Dique Chico, Argentina | AFP |
”¡No pueden fumigar!”, grita Sofía Gatica mientras agita los brazos en un cultivo de soja en Argentina, donde la utilización del controvertido herbicida está muy difundida.
Aquel día, la activista fue esposada y expulsada por la policía tras su irrupción en una propiedad agrícola privada de Dique Chico, en la provincia de Córdoba (centro).
Los habitantes se enfrentan casi a diario con los productores agrícolas por las fumigaciones con glifosato, un herbicida que según la Organización Mundial de la Salud (OMS) es probablemente cancerígeno, usado para los cultivos con semillas transgénicas.
En Argentina esas siembras comenzaron a fines de los años 1990 y desplazaron paulatinamente la cría de ganado.
Al cierre de junio de 2018 había 18 millones de hectáreas sembradas, que rindieron una producción de 35,8 millones de toneladas y ubican a Argentina como el tercer mayor productor mundial, detrás de Estados Unidos y Brasil.
Pero esa cosecha implica millones de litros de glifosato vertido.
En Estados Unidos este lunes comienza el primer juicio sobre los posibles efectos cancerígenos del Round Up, el polémico herbicida de Monsanto que contiene glifosato.
Sin legislación
Presionados por los habitantes y sin que haya una legislación específica, los alcaldes de los pueblos argentinos han emitido ordenanzas que regulan las fumigaciones, tanto para limitar su alcance territorial como para controlar las cantidades de tóxicos en los herbicidas.

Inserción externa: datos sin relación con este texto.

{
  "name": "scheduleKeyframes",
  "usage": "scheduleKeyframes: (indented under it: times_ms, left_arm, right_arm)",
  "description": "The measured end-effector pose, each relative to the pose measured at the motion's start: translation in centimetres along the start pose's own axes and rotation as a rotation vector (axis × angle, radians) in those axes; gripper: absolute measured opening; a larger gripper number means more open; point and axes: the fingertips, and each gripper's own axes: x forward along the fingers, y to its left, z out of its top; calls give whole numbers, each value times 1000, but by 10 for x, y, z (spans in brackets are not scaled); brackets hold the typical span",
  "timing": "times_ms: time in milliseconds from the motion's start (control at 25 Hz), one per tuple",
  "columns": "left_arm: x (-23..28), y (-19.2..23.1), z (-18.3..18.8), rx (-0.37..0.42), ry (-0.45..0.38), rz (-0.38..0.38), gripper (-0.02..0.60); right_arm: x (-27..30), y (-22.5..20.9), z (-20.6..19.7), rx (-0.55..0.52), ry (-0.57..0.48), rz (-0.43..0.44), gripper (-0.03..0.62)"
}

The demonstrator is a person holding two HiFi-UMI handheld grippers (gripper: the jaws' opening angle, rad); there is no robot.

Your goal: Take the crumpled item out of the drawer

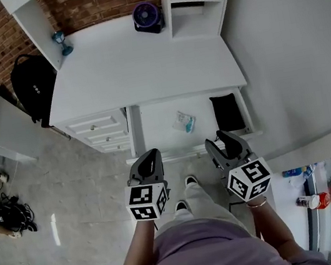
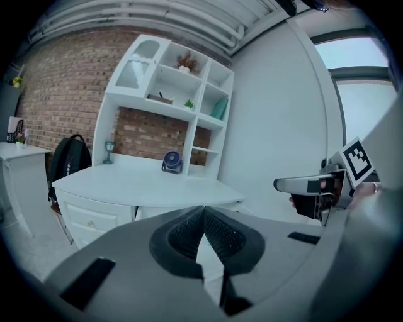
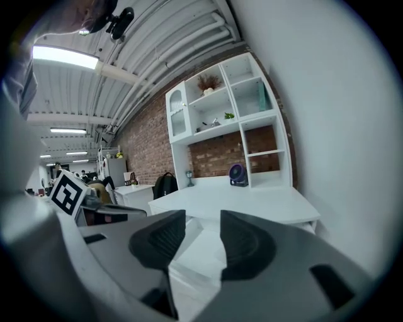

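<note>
both forearms reach forward from the person's body, holding the 2 grippers side by side just short of the open drawer's (image 1: 151,121) front edge, noses pointing at it. left gripper (image 1: 151,155) sits before the drawer's left half, its pads pressed together at the tips with nothing between them. right gripper (image 1: 222,136) sits before the drawer's right half, its jaws parted by a moderate gap and empty. crumpled item (image 1: 184,121) lies on the drawer's floor near the middle, beyond both grippers, untouched. flat black thing (image 1: 228,112) lies at the drawer's right end.
</note>
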Motion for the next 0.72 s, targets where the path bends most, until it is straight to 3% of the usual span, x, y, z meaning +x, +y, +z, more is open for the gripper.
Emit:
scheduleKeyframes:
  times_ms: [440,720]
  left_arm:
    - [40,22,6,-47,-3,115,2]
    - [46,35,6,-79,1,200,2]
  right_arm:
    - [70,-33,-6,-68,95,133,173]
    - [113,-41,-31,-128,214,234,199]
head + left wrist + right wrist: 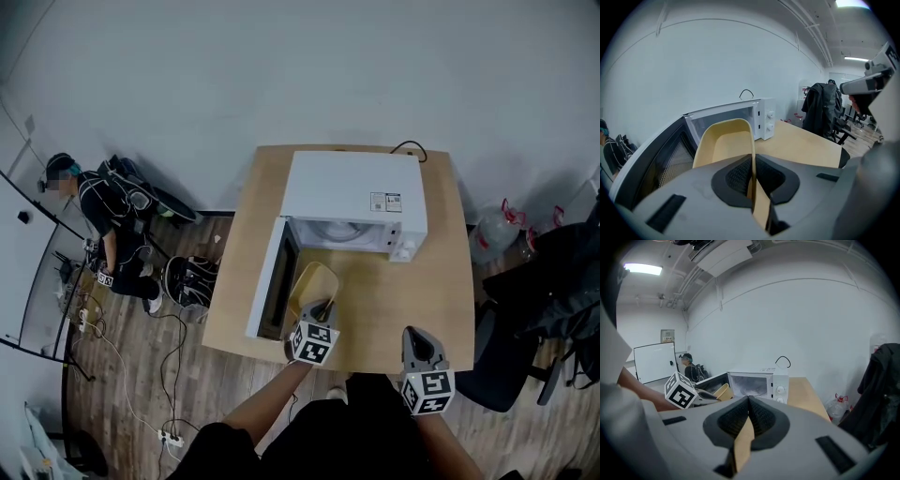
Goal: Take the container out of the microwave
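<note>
A white microwave (354,199) stands on the wooden table (441,281), its door (267,281) swung open to the left. A pale yellow container (314,284) hangs outside the microwave, in front of its opening. My left gripper (320,310) is shut on its near rim. In the left gripper view the container (724,140) sticks out ahead of the left gripper (752,176), with the rim pinched between the pads. The right gripper (417,336) hovers over the table's front edge, to the right. In its own view the right gripper (747,405) is shut with nothing in it.
A person (108,220) crouches on the floor at the far left among bags and cables. A power strip (169,437) lies on the wooden floor. A dark chair with a jacket (553,281) and a clear water bottle (492,234) stand to the right of the table.
</note>
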`<state>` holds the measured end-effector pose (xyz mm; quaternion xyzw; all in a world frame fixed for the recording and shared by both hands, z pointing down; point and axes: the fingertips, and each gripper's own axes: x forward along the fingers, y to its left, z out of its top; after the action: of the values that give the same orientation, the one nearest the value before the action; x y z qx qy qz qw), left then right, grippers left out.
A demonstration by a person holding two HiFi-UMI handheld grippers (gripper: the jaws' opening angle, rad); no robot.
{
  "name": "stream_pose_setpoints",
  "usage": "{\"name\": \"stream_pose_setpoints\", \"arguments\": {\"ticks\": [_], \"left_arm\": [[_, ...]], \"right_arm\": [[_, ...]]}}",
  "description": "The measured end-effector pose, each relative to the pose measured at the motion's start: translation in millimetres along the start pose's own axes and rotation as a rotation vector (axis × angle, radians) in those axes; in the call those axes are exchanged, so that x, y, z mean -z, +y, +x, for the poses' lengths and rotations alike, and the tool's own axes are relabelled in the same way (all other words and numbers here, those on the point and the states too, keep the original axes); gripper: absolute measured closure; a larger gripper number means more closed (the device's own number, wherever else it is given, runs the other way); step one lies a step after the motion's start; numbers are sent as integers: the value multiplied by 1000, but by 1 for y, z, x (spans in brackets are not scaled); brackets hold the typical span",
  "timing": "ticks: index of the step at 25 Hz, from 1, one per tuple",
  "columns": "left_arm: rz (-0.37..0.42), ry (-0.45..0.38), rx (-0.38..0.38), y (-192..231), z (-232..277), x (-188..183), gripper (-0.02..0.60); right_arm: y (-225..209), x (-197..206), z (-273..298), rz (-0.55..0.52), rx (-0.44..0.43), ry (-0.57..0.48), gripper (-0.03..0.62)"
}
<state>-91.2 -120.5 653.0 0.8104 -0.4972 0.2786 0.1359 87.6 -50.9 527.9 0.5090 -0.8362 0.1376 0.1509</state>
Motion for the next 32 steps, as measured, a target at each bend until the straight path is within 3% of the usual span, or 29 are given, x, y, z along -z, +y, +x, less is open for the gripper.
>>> {"name": "stream_pose_setpoints", "arguments": {"ticks": [6, 13, 19, 28, 32], "left_arm": [[-33, -30, 19, -27, -35, 8, 560], [-139, -107, 7, -42, -79, 5, 560], [-162, -189, 0, -49, -122, -16, 560], [-304, -335, -11, -51, -180, -42, 560], [-299, -357, -2, -56, -193, -47, 560]], "right_arm": [[11, 0, -16, -26, -20, -9, 534], [30, -5, -23, -51, -55, -23, 534], [47, -16, -26, -73, -98, -35, 534], [64, -31, -30, -110, -126, -64, 535], [75, -40, -32, -130, -126, -89, 534]]}}
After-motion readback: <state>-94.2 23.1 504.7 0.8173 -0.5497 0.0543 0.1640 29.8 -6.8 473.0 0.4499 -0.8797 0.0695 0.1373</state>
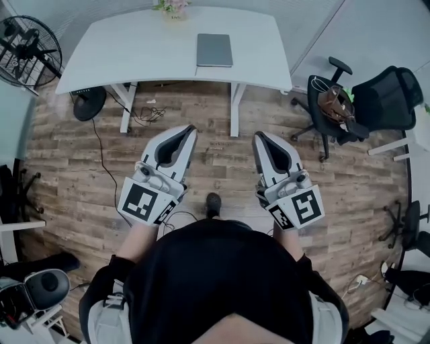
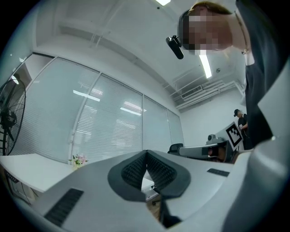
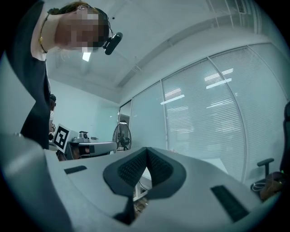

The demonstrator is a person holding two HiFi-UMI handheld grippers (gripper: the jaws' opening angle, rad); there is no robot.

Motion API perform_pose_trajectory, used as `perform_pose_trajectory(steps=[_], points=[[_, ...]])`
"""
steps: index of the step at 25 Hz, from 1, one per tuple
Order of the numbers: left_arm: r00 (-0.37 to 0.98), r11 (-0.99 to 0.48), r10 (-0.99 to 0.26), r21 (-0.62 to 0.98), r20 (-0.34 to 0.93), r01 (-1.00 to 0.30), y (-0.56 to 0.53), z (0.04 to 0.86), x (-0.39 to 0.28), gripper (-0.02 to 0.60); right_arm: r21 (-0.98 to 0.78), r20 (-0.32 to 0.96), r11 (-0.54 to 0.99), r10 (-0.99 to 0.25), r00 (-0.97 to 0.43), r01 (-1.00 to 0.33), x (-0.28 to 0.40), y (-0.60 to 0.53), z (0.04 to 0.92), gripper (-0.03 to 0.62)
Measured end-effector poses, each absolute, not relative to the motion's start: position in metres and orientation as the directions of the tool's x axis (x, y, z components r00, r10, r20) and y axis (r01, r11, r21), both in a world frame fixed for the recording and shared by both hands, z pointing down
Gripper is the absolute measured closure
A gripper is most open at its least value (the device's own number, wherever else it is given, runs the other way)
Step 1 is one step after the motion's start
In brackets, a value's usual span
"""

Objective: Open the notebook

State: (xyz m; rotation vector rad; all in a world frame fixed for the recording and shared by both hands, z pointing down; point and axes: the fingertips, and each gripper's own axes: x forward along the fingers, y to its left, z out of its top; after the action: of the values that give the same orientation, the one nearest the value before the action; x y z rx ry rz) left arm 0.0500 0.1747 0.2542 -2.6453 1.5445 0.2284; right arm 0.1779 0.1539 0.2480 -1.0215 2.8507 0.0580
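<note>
A closed grey notebook (image 1: 214, 50) lies flat at the back middle of a white desk (image 1: 134, 47), far ahead of both grippers. My left gripper (image 1: 190, 128) and right gripper (image 1: 259, 136) are held side by side over the wooden floor, well short of the desk, pointing towards it. In the left gripper view the left gripper (image 2: 146, 152) has its ribbed pads meeting at the tips with nothing between them. The right gripper (image 3: 146, 149) looks the same in its own view, shut and empty. The notebook does not show in either gripper view.
A small pot of flowers (image 1: 173, 7) stands at the desk's back edge. A floor fan (image 1: 27, 50) is at the left, with cables on the floor under the desk. Black office chairs (image 1: 383, 101) stand at the right, one (image 1: 326, 101) holding a brown bag.
</note>
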Motion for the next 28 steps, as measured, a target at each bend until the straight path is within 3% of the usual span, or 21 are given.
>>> perform_pose_trajectory(steps=[28], points=[[0.42, -0.425, -0.892, -0.008, -0.165, -0.905, 0.104, 0.244, 0.036, 0.572, -0.011, -0.125, 0.815, -0.576, -0.808, -0.579, 0.166, 0.077, 0.247, 0.589]])
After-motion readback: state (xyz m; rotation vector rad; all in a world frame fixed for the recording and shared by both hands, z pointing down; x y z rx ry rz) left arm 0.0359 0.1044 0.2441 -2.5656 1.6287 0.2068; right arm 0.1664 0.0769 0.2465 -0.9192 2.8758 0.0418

Pero las ordenanzas son impugnadas por los productores y a veces reciben medidas cautelares a su favor, lo que atiza el conflicto.
“Por un lado hay derechos constitucionales, como el derecho a ejercer la industria lícita, que es el que normalmente invoca el productor agropecuario. Pero, frente a ese, hay otros como el derecho a vivir en un ambiente sano, el derecho a la salud y el derecho a la vida”, refiere Darío Ávila, abogado ambientalista.
“En materia de agrotóxicos, en Argentina no existe una ley nacional que tenga aplicación en todo el territorio. Estas normativas son atribuciones reservadas a los gobiernos provinciales”, añade.
“Entran sin permiso”
“Yo entré a una propiedad para impedir la fumigación que entra sin permiso a las viviendas. Ellos pueden entrar a nuestros hogares sin permiso y nosotros le tenemos que pedir permiso a ellos para que no nos maten”, dice Gatica indignada.
“Su fumigación entra a mi casa, entra a mi huerto, mi huerto se seca, se contamina y mis hijos se mueren”, insiste esta mujer quien vive en Anisacate, un pueblo vecino a Dique Chico, y hace años perdió a una bebé de tres meses, nacida con malformaciones.
Según el neonatólogo Medardo Ávila, de la Red de Médicos de Pueblos Fumigados, desde que comenzó la fumigación con glifosato en Argentina, las poblaciones de las zonas rurales registran mayor incidencia de cáncer y de malformaciones al nacer.
“Lo que vemos los médicos es que las personas se enferman de manera diferente. Se mueren ahora principalmente por cáncer, desde que se empezó a fumigar y se usaron estos agrotóxicos de forma masiva”, indica.
“Claramente, las poblaciones agrícolas de Argentina tienen en este momento tres veces más cáncer que las poblaciones de las ciudades”, asegura Medardo Ávila, al referir que además en el campo de cada 100 nacimientos seis son de niños con malformaciones, frente a una medida de 2% en otras zonas.
“Ecoterroristas”
Alejandro Dalmasso, productor de soja en Dique Chico, no duda en calificar a los activistas contra el uso de glifosato como “ecoterroristas”.
“Estamos adheridos a las buenas prácticas agrícolas. Norma que hay, norma que cumplimos. Estos grupos están dispersos en toda Argentina, se alimentan de hacerle daño a este país. Nosotros los llamamos ecoterroristas”, afirma tajante.
“No hay ningún soporte científico serio de lo que presentan. Ese producto se desarrolló para ser utilizado en el agro. No tiene otro uso”, defiende.
Pero Fabián Tomasi, quien trabajó en la provincia de Entre Ríos surtiendo de herbicidas a los aviones de fumigación sin protección, asevera que el glifosato es algo “tremendamente engañoso, una trampa que nos han plantado gente muy poderosa”.
“Va a hacer que no quede nadie. Toda la tierra que tenemos no va a alcanzar para sepultar tanta muerte”, dice este hombre demacrado de 53 años, que sufre de polineuropatía tóxica severa.
La enfermedad lo ha convertido en una persona dependiente: le impide ingerir alimentos sólidos y le ha causado pérdida de masa muscular y dolores en las articulaciones que le limitan la movilidad.